Task prompt>
From the entries below, report how many lines contain the string "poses". Give only that number.

Extracted data>
━━━━━━━━━━

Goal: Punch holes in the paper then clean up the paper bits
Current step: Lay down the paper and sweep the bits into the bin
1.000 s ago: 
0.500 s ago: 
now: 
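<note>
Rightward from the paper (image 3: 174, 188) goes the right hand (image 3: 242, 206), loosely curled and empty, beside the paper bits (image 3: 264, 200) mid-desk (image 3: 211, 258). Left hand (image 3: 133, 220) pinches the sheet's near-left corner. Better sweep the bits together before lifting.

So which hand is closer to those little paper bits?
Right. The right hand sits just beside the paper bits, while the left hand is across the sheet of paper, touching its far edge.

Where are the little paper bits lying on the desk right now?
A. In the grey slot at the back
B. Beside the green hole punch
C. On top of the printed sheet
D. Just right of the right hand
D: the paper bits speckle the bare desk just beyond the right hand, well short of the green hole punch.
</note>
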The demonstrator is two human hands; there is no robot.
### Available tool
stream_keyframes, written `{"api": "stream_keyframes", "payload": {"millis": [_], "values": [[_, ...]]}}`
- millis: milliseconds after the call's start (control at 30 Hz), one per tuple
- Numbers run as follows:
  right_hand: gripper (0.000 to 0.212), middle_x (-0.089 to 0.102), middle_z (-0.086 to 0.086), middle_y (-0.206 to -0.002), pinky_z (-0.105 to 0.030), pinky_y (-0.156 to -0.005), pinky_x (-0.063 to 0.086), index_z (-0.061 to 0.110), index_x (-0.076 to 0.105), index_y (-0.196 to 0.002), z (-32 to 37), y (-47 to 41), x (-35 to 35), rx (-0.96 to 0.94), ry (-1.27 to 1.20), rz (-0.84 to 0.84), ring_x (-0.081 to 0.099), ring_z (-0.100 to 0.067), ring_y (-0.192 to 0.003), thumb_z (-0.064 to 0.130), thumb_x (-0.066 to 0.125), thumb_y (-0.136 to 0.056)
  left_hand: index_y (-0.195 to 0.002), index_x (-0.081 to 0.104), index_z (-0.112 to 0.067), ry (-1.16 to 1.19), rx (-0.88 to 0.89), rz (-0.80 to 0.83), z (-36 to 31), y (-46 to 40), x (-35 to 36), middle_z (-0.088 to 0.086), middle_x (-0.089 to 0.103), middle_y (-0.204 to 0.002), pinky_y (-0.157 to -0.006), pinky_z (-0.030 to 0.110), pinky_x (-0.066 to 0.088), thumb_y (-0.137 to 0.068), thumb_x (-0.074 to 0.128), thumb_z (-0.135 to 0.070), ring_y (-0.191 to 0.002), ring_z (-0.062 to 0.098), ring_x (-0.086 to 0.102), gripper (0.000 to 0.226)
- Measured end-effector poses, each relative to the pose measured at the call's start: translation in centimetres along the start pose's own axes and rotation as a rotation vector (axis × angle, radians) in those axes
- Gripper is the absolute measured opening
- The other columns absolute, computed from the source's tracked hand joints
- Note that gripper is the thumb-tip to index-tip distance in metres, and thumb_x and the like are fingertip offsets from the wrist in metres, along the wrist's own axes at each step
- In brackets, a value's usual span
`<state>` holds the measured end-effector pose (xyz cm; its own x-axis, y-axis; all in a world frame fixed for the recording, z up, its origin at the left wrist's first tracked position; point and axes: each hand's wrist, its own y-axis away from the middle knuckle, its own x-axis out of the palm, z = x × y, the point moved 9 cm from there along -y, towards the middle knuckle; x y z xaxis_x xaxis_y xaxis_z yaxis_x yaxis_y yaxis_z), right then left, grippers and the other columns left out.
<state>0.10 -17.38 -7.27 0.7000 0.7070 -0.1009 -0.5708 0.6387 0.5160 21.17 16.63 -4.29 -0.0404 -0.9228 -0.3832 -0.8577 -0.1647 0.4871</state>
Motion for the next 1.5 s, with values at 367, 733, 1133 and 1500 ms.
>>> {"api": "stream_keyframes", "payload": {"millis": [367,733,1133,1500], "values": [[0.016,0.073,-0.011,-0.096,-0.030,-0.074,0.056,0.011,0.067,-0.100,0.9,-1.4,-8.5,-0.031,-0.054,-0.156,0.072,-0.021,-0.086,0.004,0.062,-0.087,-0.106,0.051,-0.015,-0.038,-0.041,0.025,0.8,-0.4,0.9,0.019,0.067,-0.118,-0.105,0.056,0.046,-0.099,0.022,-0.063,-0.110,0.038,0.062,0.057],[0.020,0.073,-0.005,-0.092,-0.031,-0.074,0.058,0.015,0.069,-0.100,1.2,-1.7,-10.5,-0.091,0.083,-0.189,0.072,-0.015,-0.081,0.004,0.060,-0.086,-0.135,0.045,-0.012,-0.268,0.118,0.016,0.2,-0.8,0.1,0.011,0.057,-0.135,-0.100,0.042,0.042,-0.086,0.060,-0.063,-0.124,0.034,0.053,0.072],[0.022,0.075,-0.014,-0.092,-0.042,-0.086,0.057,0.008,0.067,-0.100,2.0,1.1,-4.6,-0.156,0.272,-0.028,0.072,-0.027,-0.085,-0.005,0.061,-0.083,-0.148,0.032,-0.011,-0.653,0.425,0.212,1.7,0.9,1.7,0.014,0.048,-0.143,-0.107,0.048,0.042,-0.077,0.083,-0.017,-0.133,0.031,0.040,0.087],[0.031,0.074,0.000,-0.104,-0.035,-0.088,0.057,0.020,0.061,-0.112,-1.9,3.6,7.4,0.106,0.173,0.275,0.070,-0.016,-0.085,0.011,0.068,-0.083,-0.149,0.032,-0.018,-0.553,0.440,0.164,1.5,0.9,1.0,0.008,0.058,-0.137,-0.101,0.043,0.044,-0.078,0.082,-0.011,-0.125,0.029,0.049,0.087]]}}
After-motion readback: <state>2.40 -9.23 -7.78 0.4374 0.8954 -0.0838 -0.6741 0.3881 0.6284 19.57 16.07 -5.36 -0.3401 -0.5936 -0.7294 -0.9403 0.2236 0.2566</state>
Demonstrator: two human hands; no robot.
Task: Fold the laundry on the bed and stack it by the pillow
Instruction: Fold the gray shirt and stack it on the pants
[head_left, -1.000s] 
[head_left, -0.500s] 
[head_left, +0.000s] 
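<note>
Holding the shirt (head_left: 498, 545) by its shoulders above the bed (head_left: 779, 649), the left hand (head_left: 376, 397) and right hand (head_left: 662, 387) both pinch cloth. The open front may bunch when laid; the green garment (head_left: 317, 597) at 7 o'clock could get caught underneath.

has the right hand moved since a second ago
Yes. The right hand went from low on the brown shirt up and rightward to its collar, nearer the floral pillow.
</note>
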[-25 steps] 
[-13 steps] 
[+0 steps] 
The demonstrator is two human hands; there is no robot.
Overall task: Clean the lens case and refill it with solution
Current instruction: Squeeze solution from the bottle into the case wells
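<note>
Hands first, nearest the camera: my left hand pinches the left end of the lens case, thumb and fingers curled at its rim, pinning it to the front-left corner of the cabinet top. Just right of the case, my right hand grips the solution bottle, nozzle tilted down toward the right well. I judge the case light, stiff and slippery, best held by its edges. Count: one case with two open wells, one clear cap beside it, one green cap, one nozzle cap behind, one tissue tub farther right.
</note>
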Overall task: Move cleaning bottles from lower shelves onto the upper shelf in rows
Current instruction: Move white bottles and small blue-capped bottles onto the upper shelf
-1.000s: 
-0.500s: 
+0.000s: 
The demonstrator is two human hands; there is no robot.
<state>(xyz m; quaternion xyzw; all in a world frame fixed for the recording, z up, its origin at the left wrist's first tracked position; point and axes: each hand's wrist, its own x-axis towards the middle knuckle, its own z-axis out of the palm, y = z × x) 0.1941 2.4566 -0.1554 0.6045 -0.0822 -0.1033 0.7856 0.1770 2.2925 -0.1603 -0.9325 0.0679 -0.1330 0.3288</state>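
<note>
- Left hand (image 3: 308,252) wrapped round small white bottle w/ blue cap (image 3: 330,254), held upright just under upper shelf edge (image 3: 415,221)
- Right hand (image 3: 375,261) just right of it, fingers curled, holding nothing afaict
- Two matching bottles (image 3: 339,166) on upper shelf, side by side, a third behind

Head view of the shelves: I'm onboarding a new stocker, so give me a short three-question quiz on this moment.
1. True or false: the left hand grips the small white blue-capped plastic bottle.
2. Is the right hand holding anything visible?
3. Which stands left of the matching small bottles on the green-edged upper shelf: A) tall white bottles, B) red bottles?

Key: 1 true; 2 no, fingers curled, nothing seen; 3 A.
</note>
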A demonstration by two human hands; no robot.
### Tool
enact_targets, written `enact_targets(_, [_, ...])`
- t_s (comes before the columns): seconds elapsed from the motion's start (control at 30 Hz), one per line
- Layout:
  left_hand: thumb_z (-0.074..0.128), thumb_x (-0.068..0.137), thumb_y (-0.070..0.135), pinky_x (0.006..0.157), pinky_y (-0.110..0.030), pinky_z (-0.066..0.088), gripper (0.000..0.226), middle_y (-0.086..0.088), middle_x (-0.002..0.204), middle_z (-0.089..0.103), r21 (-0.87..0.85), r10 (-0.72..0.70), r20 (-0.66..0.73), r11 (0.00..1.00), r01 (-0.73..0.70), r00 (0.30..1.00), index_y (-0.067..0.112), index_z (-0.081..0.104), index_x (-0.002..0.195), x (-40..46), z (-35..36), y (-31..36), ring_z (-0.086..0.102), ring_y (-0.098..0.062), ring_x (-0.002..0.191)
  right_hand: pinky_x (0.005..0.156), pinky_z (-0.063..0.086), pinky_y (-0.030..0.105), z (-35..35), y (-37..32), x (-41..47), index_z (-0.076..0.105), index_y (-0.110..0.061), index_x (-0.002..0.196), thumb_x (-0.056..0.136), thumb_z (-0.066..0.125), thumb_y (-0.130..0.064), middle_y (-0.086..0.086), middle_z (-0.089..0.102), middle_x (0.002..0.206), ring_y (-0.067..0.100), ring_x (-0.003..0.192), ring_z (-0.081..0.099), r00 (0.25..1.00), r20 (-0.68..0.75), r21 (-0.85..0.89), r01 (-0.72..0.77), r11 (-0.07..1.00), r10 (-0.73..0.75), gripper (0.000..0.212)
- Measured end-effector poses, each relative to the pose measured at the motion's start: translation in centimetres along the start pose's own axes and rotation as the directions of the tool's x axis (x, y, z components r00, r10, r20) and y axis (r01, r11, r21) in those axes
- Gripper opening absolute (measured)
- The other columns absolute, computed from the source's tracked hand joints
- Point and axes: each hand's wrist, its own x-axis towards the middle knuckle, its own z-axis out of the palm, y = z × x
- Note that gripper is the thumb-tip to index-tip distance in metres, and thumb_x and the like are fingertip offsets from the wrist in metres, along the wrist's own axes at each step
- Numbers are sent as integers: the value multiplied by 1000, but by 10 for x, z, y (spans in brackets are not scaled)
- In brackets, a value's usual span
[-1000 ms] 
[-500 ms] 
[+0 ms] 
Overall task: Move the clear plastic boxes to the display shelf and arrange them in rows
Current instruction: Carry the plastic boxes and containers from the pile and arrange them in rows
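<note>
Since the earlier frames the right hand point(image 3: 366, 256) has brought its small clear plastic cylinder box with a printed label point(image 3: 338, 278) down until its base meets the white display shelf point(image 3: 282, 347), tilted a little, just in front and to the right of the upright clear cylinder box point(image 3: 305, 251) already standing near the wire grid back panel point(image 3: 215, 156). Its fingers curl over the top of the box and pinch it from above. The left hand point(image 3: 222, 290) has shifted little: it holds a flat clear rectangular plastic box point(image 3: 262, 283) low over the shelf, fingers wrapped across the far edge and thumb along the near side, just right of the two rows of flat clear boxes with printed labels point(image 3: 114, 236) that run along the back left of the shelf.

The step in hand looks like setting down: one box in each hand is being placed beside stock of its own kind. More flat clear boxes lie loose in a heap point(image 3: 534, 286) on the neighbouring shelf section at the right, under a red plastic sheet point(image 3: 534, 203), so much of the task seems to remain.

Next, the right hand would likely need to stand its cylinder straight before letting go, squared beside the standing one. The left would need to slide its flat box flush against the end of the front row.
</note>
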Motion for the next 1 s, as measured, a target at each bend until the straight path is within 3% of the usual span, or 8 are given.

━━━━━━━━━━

Solution>
2